2576 E. San Ramon ST11

Fresno, CA 93740

Phone: 559.278.2691

Fax: 559.278.7910

Current Research Projects

Here are short descriptions of some of my current research projects.  I will add descriptions of my work on physician-patient communication and volume estimation soon.

Judgments of Averages

How do people judge the average height, weight, attractiveness, or intelligence of a group of people?  My research on this topic focuses on something I call the group size effect (Price, Smith, & Lench, 2006).  People's judgments of averages are influenced by the number of individuals in the group being judged.  For example, people judge the average height of a group of ten people to be greater than the average height of a group of five people ... even when the average heights of the groups are exactly the same.

The group size effect is important for at least two general reasons.  One is that it might reveal some fundamental principles about how quantitative information is represented and processed in the brain. Another is that is it might help to explain other seemingly unrelated judgment phenomena.  For example, college students have been shown to overestimate the amount of alcohol that the typical college student consumes. But this might be in part because a judgment about the typical college student is a judgment about a very large group.

Better-Than-Average Thinking

People generally judge themselves to be better than average in terms of a wide variety of traits and skills.  For example, the vast majority of college students judge themselves to be friendlier and better bike riders than the average college student.  One famous study showed that 94% of college professors judged themselves to be better than the average teacher at their own institution!  (See also Price, 2006, for more on better-than-average thinking among college professors.)

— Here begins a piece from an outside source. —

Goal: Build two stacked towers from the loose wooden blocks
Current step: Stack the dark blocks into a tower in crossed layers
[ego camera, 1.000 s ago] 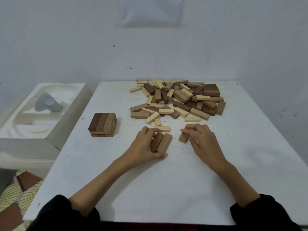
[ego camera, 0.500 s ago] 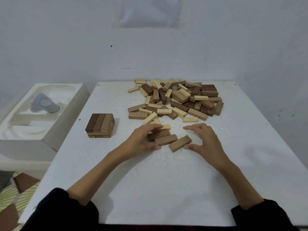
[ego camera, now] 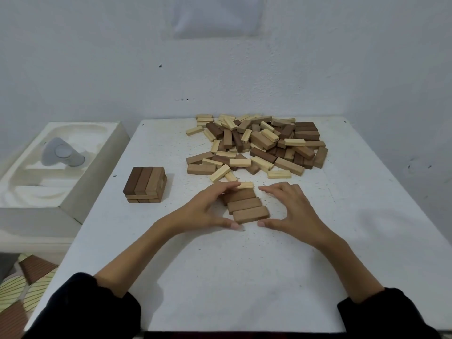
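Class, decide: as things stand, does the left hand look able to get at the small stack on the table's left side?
Probably yes. The stack stands alone, and nothing lies between it and the left hand, which touches the row of three blocks.

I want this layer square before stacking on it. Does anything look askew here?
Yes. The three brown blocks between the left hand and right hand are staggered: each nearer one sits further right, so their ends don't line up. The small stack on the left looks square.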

My research here has focused on three issues.  One is how the group size effect described above relates to better-than-average thinking.  A second is how this phenomenon is influenced by the way one asks people to make their judgments (Price, Pentecost, & Voth, 2002).  Perhaps the most intersting issue, though, is whether there are cultural differences in better-than-average thinking?  Specifically, do people from Asian cultures--who tend to be more collectivistic and less individualistic than Westerners--judge themselves to be better than average? The answer here is complicated, but research from my lab (and elsewhere) suggests that there are important cultural differences, with Asians showing less better-than-average thinking than Westerners.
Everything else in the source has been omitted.